Governos despóticos podem resistir à "força moral" até as vacas regressarem a casa; o que eles temem é a força física. Mas embora não esteja muito interessado na 'teoria' do pacifismo, estou interessado nos processos psicológicos através dos quais os pacifistas que começaram com um alegado horror à violência  acabam por ficar com uma marcada tendência para ficarem fascinados com o sucesso e o poder do nazismo. 

Na carta que me enviou, o Sr. Comfort considera que um artista em território ocupado deveria "protestar contra os males que vê", mas considera que a melhor forma de o fazer é "aceitar temporariamente o status quo". há algumas semanas atrás ele esperava uma vitória nazi devido ao efeito estimulante que teria sobre as artes.

Aquilo a que me oponho é à cobardia intelectual de pessoas que são objectiva e até certo ponto emocionalmente pró-fascistas e refugiam-se atrás da fórmula "Sou tão anti-fascista como qualquer outra pessoa, mas...". O resultado disto é que a chamada propaganda de paz, em tempo de guerra, é tão desonesta e intelectualmente repugnante como a propaganda de guerra. Tal como a propaganda de guerra, ela concentra-se em apresentar um 'caso', obscurecendo o ponto de vista do adversário e evitando questões incómodas. A linha normalmente seguida é 'Aqueles que lutam contra o fascismo vão eles próprios para o fascismo'. 
A fim de evitar as objecções bastante óbvias que podem ser levantadas a isto, são utilizados os seguintes obstáculos de propaganda:
- Os processos fascização que ocorrem na Grã-Bretanha como resultado da guerra são sistematicamente exagerados.
- O registo real do fascismo, especialmente a sua história anterior à guerra, é ignorado ou tido como 'propaganda'. A
- discussão sobre como seria realmente o mundo se o Eixo o dominasse é evitada.
- Aqueles que querem lutar contra o Fascismo são acusados de serem defensores incondicionais da "democracia" capitalista. 
- O facto de os ricos em todo o lado tenderem a ser pró-fascistas e de a classe trabalhadora ser quase sempre anti-fascista é abafado.
- É tacitamente fingido que a guerra é apenas entre a Grã-Bretanha e a Alemanha. Evita-se a menção à Rússia e à China.

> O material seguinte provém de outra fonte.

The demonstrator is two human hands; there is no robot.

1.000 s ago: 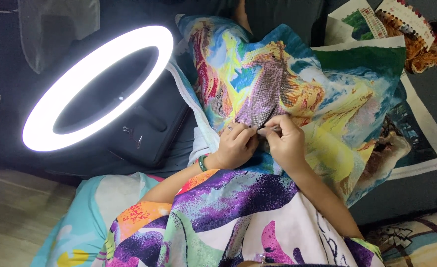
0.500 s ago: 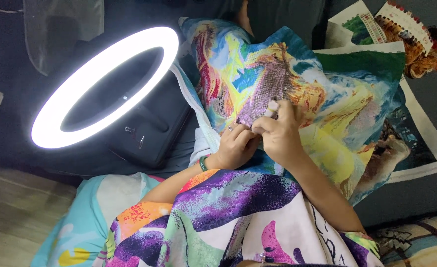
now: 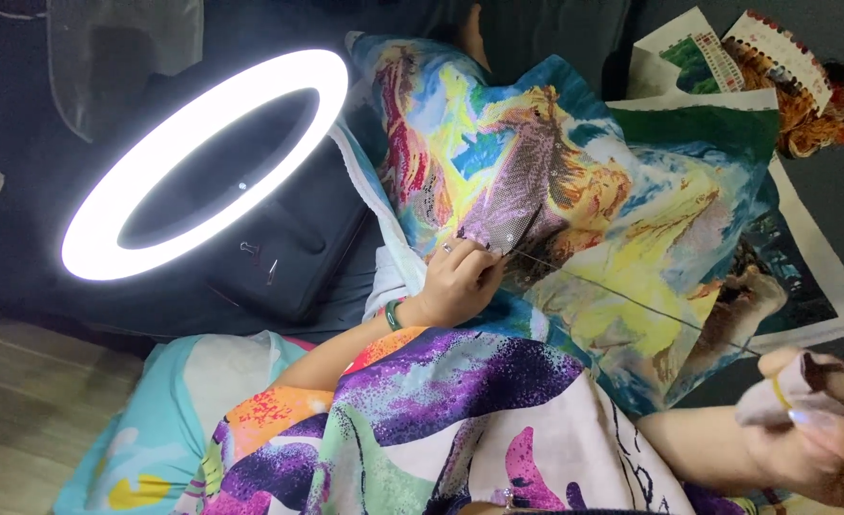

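We are seeing embroidery canvas (image 3: 574, 181) spreading over lap beside glowing ring light (image 3: 193, 162) – left hand (image 3: 455, 281) pinching canvas, right hand (image 3: 813, 429) pinching taut thread (image 3: 632, 300); needle too blurred, right hand partly cut off.

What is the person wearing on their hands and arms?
The left hand has a ring on one finger and a green bangle at the wrist. The right hand has long, pale painted nails, a yellowish band round one finger and a pale wrap over a fingertip. Both forearms are bare, coming out of a loose, bright patterned top.
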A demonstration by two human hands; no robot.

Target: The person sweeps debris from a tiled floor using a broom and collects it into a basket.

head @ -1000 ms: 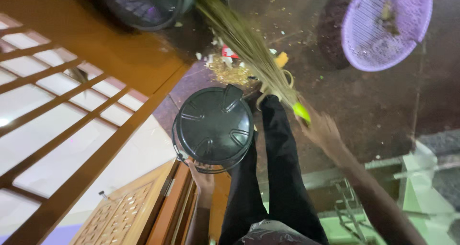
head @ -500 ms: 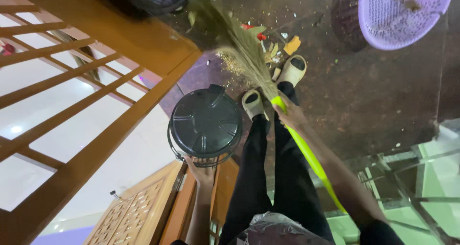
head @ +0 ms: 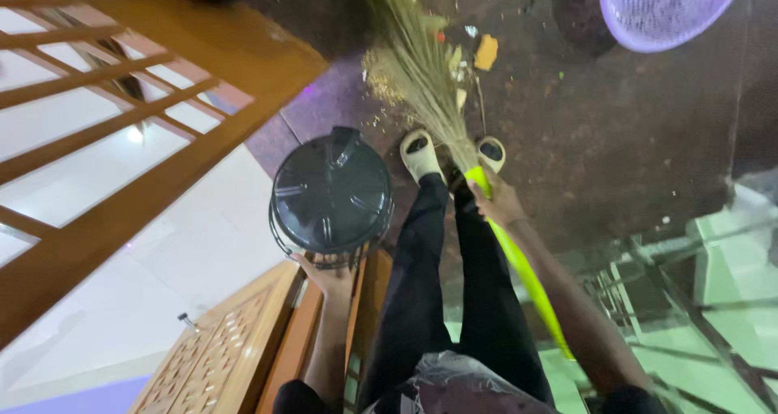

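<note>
Seen from above, a person in black trousers and pale slippers point(head: 421, 156) stands on a dark, gritty floor point(head: 632, 138). The left hand point(head: 327, 278) is closed around the thin wire handle of a black lidded bucket point(head: 331, 194), which hangs just left of the legs, near a wooden door frame point(head: 154, 195). The right hand point(head: 496, 203) is clamped on the bright green shaft of a grass broom point(head: 421, 66), just below where the straw bundle begins; the bristles fan out ahead of the feet over a litter pile point(head: 466, 57) of scraps and crumbs. The two hands are well apart.

The broom looks light, its shaft stiff and smooth, its straw soft and springy; the grip near the binding seems the steadiest hold. The bucket looks like rigid plastic that would swing freely from its handle. A purple basket point(head: 664, 9) lies at the floor's far right edge.
</note>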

"O Sr. Orwell está de novo a atacar intelectuais" (Mr. Comfort). Nunca ataquei 'os intelectuais' ou 'a intelligentsia' em bloco. Utilizei muita tinta e fiz muito mal a mim próprio ao atacar os sucessivos grupos literários que infestaram este país, não porque fossem intelectuais, mas precisamente porque não eram com verdadeiros intelectuais. 
A vida de um grupo é de cerca de cinco anos e já escrevo há tempo suficiente para ver três deles chegar e dois partir - o gang católico, o gang estalinista e o actual pacifista ou, como por vezes são apelidados, o gang Fascifista. 
O meu caso contra todos eles é que escrevem propaganda desonesta e degradam a crítica literária ao lambedor de rabos mútuo. 

George Orwell: ‘Pacifism and the War’
First published: Partisan Review. — GB, London. — August-September 1942.

Reprinted:
— ‘The Collected Essays, Journalism and Letters of George Orwell’. — 1968.